16.10 - Sparse Join Indexes - Teradata Database

Teradata Database Design

Product
Teradata Database
Release Number
16.10
Release Date
June 2017
Content Type
User Guide
Publication ID
B035-1094-161K
Language
English (United States)

Any join index, whether simple or aggregate, multitable or single-table, can be sparse. A sparse join index specifies a constant expression in the WHERE clause of its definition to narrowly filter its row population. For example, the following DDL creates an aggregate join index containing only the sales records from 2000:

     CREATE JOIN INDEX j1 AS
     SELECT store_id, dept_id, SUM(sales_dollars) AS sum_sd
     FROM sales
     WHERE EXTRACT(year FROM sales_date) = 2000
     GROUP BY store_id, dept_id;

This method limits the rows included in the join index to a subset of the rows in the table based on an SQL request result.

When base tables are large, you can use this feature to reduce the content of the join index to only the portion of the table that is frequently used if the typical query only references a portion of the rows.

It is important to collect statistics on the sparse-defining column of the join index, or the Optimizer may not use the join index.

Sparse Join Indexes and Query Optimization

When a user query is entered, the Optimizer determines if accessing j1 gives the correct answer and is more efficient than accessing the base tables. This sparse join index would be selected by the Optimizer only for queries that restricted themselves to data from the year 2000. For example, a query might require data from June of 2000. Because the join index j1 contains all of the data for year 2000, it might be used to satisfy the following query:

     SELECT store_id, dept_id, SUM(sales_dollars) AS sum_sd
     FROM sales
     WHERE sales_date >= 6/1/2000
     AND   sales_date < 7/1/2000
     GROUP BY storeid, dept_id;

As another example, the following DDL creates a join index containing only those customers living in four western states of the US:

     CREATE JOIN INDEX westcust AS
     SELECT cust.id, cust.address, donations.amount
     FROM cust, donations
     WHERE cust.cust_id = donations.cust_id
     AND   donations.d_date > '2003/01/01'
     AND   cust.state IN ('CA', 'OR', 'WA','NV');

The Optimizer can use this join index for the following query written to find all donors from California with donations of 1,000 USD or more made since January 1, 2003.

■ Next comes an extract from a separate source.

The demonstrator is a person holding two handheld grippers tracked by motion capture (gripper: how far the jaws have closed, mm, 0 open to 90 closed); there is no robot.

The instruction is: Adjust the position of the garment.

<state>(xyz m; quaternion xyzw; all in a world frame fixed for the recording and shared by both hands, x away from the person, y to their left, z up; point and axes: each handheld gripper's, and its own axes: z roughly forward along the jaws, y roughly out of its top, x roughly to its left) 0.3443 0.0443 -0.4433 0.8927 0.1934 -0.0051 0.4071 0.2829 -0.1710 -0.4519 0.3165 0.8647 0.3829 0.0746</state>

     SELECT custid, cust.address
     FROM cust, donations
     WHERE donations.amount > 1000
     AND   cust.state = 'CA'
     AND   donations.d_date > '2003/01/01';

Because the customers and donations considered by the query are part of the subset included in the join index, the Optimizer uses it to answer the query. This can save a great deal of time especially in situations where the base tables are very large, but queries typically look only at subsets of the tables.

Maintenance of sparse join indexes can be much faster than maintenance for other join indexes because the sparse types have fewer values, and so are generally updated much less frequently.

See Sparse Join Indexes and Tactical Queries for information about design issues specific to sparse join index support for tactical queries.

Performance Impact of Sparse Join Indexes

A sparse index can focus on the portions of the tables that are most frequently used to do the following things.

  • Make the costs for maintaining an index proportional to the percent of rows actually referenced in the index.
  • Make request access faster where the resulting sparse index is smaller than a standard join index.
  • Reduce the storage requirements for a join index where possible.